DIRECTIONS -> Each of the entries should be output exactly, with nothing left out.
ENTRIES SUPPLIED below:
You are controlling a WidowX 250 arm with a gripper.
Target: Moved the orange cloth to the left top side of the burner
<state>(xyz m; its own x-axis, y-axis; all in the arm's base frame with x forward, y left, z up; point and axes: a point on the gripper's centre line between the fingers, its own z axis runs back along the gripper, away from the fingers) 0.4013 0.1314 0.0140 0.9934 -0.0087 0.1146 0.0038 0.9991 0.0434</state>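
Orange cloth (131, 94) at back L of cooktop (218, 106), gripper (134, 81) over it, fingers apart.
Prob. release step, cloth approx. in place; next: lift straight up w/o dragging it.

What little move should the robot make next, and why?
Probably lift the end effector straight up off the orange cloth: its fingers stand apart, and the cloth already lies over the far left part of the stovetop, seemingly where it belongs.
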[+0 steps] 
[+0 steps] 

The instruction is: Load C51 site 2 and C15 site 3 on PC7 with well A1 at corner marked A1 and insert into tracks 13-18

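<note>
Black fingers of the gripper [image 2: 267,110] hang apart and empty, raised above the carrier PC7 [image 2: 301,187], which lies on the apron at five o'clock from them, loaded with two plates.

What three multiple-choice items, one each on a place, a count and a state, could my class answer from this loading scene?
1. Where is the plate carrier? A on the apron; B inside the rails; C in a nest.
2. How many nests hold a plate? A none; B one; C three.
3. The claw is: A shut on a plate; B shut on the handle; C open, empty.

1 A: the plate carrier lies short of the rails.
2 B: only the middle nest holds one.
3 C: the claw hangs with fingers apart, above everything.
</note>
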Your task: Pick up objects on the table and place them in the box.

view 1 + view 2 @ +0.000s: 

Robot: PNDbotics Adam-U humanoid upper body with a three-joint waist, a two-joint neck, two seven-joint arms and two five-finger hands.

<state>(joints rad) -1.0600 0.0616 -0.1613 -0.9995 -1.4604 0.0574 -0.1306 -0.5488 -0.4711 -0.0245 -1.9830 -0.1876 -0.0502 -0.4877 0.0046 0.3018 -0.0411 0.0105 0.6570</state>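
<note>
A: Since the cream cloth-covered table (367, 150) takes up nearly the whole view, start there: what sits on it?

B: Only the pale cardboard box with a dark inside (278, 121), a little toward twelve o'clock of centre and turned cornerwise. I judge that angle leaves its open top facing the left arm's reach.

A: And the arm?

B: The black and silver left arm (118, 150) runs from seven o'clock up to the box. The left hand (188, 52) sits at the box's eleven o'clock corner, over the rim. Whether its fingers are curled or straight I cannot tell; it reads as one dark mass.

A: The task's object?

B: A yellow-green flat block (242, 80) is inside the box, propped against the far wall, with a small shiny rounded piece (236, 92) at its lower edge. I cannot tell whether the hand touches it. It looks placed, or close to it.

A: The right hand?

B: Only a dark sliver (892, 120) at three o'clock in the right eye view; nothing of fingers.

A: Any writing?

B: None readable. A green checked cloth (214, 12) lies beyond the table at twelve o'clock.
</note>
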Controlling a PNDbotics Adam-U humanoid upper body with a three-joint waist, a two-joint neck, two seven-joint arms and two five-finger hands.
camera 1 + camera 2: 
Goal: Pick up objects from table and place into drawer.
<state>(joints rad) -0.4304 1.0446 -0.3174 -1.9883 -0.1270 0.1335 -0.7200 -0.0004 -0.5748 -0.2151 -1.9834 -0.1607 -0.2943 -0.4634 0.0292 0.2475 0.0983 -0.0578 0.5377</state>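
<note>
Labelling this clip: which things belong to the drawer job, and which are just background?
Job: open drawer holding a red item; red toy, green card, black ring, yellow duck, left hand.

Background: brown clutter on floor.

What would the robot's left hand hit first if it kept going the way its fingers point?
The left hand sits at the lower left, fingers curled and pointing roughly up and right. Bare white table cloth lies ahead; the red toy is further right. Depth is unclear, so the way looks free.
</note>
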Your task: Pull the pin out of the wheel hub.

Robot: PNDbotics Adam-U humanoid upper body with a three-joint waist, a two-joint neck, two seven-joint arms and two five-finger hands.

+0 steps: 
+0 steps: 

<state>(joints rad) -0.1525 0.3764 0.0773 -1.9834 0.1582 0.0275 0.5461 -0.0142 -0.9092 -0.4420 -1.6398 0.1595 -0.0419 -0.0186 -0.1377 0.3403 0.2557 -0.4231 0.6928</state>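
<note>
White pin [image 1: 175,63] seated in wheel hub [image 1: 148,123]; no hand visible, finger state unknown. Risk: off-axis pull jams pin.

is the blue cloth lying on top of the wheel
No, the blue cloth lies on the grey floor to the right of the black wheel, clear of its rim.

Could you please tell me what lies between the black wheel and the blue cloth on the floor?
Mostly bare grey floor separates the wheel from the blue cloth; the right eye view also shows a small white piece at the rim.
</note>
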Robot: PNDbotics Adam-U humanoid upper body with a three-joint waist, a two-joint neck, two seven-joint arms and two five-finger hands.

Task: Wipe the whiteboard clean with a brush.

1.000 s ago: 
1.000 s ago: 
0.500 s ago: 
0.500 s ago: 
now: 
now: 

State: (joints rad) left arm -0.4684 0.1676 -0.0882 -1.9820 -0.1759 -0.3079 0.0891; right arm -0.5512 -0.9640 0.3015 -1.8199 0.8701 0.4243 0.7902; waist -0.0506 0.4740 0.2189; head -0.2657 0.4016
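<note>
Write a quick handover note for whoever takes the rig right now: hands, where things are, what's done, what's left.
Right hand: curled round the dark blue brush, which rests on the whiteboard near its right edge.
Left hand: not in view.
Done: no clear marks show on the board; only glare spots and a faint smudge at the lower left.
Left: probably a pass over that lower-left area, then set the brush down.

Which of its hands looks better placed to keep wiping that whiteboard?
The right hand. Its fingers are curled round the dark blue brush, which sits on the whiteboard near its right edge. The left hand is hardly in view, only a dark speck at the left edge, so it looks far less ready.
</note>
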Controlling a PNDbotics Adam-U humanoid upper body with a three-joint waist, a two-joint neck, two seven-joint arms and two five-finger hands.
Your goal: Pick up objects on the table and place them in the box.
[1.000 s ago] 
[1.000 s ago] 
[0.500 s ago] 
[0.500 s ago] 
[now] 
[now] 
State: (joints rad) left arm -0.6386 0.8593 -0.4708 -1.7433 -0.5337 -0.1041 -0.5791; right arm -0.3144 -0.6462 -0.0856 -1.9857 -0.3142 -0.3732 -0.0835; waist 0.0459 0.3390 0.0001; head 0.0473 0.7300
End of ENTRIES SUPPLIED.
EXERCISE SOLUTION ->
You are controlling a WidowX 250 arm with a gripper.
Target: Moved the orange cloth to the left top side of the burner
<state>(xyz m; its own x-axis, y-axis; all in the arm's base frame with x forward, y left, z up; point and axes: a point on the gripper's centre line between the fingers, its own z axis runs back along the gripper, away from the fingers) 0.4013 0.1314 0.0140 0.9934 -0.0087 0.1146 0.0038 0.9991 0.0434</state>
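Orange cloth (131, 94) at back L of cooktop (218, 106), gripper (134, 81) over it, fingers apart.
Prob. release step, cloth approx. in place; next: lift straight up w/o dragging it.

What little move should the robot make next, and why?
Probably lift the end effector straight up off the orange cloth: its fingers stand apart, and the cloth already lies over the far left part of the stovetop, seemingly where it belongs.
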[+0 steps] 
[+0 steps] 

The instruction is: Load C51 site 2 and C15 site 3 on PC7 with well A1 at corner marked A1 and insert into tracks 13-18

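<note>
Black fingers of the gripper [image 2: 267,110] hang apart and empty, raised above the carrier PC7 [image 2: 301,187], which lies on the apron at five o'clock from them, loaded with two plates.

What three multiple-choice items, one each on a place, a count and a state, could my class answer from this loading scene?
1. Where is the plate carrier? A on the apron; B inside the rails; C in a nest.
2. How many nests hold a plate? A none; B one; C three.
3. The claw is: A shut on a plate; B shut on the handle; C open, empty.

1 A: the plate carrier lies short of the rails.
2 B: only the middle nest holds one.
3 C: the claw hangs with fingers apart, above everything.
</note>
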Your task: Pick up objects on the table and place them in the box.

view 1 + view 2 @ +0.000s: 

Robot: PNDbotics Adam-U humanoid upper body with a three-joint waist, a two-joint neck, two seven-joint arms and two five-finger hands.

<state>(joints rad) -1.0600 0.0616 -0.1613 -0.9995 -1.4604 0.0574 -0.1306 -0.5488 -0.4711 -0.0245 -1.9830 -0.1876 -0.0502 -0.4877 0.0046 0.3018 -0.0411 0.0105 0.6570</state>
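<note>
A: Since the cream cloth-covered table (367, 150) takes up nearly the whole view, start there: what sits on it?

B: Only the pale cardboard box with a dark inside (278, 121), a little toward twelve o'clock of centre and turned cornerwise. I judge that angle leaves its open top facing the left arm's reach.

A: And the arm?

B: The black and silver left arm (118, 150) runs from seven o'clock up to the box. The left hand (188, 52) sits at the box's eleven o'clock corner, over the rim. Whether its fingers are curled or straight I cannot tell; it reads as one dark mass.

A: The task's object?

B: A yellow-green flat block (242, 80) is inside the box, propped against the far wall, with a small shiny rounded piece (236, 92) at its lower edge. I cannot tell whether the hand touches it. It looks placed, or close to it.

A: The right hand?

B: Only a dark sliver (892, 120) at three o'clock in the right eye view; nothing of fingers.

A: Any writing?

B: None readable. A green checked cloth (214, 12) lies beyond the table at twelve o'clock.
</note>
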Controlling a PNDbotics Adam-U humanoid upper body with a three-joint waist, a two-joint neck, two seven-joint arms and two five-finger hands.
camera 1 + camera 2: 
Goal: Pick up objects from table and place into drawer.
<state>(joints rad) -0.4304 1.0446 -0.3174 -1.9883 -0.1270 0.1335 -0.7200 -0.0004 -0.5748 -0.2151 -1.9834 -0.1607 -0.2943 -0.4634 0.0292 0.2475 0.0983 -0.0578 0.5377</state>
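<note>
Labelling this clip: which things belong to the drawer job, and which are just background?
Job: open drawer holding a red item; red toy, green card, black ring, yellow duck, left hand.

Background: brown clutter on floor.

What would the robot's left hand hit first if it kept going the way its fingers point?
The left hand sits at the lower left, fingers curled and pointing roughly up and right. Bare white table cloth lies ahead; the red toy is further right. Depth is unclear, so the way looks free.
</note>
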Your task: Pull the pin out of the wheel hub.

Robot: PNDbotics Adam-U humanoid upper body with a three-joint waist, a two-joint neck, two seven-joint arms and two five-finger hands.

+0 steps: 
+0 steps: 

<state>(joints rad) -0.1525 0.3764 0.0773 -1.9834 0.1582 0.0275 0.5461 -0.0142 -0.9092 -0.4420 -1.6398 0.1595 -0.0419 -0.0186 -0.1377 0.3403 0.2557 -0.4231 0.6928</state>
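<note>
White pin [image 1: 175,63] seated in wheel hub [image 1: 148,123]; no hand visible, finger state unknown. Risk: off-axis pull jams pin.

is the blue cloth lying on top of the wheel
No, the blue cloth lies on the grey floor to the right of the black wheel, clear of its rim.

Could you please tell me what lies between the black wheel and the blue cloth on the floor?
Mostly bare grey floor separates the wheel from the blue cloth; the right eye view also shows a small white piece at the rim.
</note>
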Robot: PNDbotics Adam-U humanoid upper body with a three-joint waist, a two-joint neck, two seven-joint arms and two five-finger hands.

Task: Wipe the whiteboard clean with a brush.

1.000 s ago: 
1.000 s ago: 
0.500 s ago: 
0.500 s ago: 
now: 
now: 

State: (joints rad) left arm -0.4684 0.1676 -0.0882 -1.9820 -0.1759 -0.3079 0.0891; right arm -0.5512 -0.9640 0.3015 -1.8199 0.8701 0.4243 0.7902; waist -0.0506 0.4740 0.2189; head -0.2657 0.4016
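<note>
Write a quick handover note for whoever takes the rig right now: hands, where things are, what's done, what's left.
Right hand: curled round the dark blue brush, which rests on the whiteboard near its right edge.
Left hand: not in view.
Done: no clear marks show on the board; only glare spots and a faint smudge at the lower left.
Left: probably a pass over that lower-left area, then set the brush down.

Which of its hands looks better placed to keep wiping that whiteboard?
The right hand. Its fingers are curled round the dark blue brush, which sits on the whiteboard near its right edge. The left hand is hardly in view, only a dark speck at the left edge, so it looks far less ready.
</note>
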Controlling a PNDbotics Adam-U humanoid upper body with a three-joint waist, a two-joint neck, two seven-joint arms and two five-finger hands.
Your goal: Pick up objects on the table and place them in the box.
[1.000 s ago] 
[1.000 s ago] 
[0.500 s ago] 
[0.500 s ago] 
[now] 
[now] 
State: (joints rad) left arm -0.6386 0.8593 -0.4708 -1.7433 -0.5337 -0.1041 -0.5791; right arm -0.3144 -0.6462 -0.0856 -1.9857 -0.3142 -0.3732 -0.0835; waist 0.0459 0.3390 0.0001; head 0.0473 0.7300

No more output will be given for this exercise.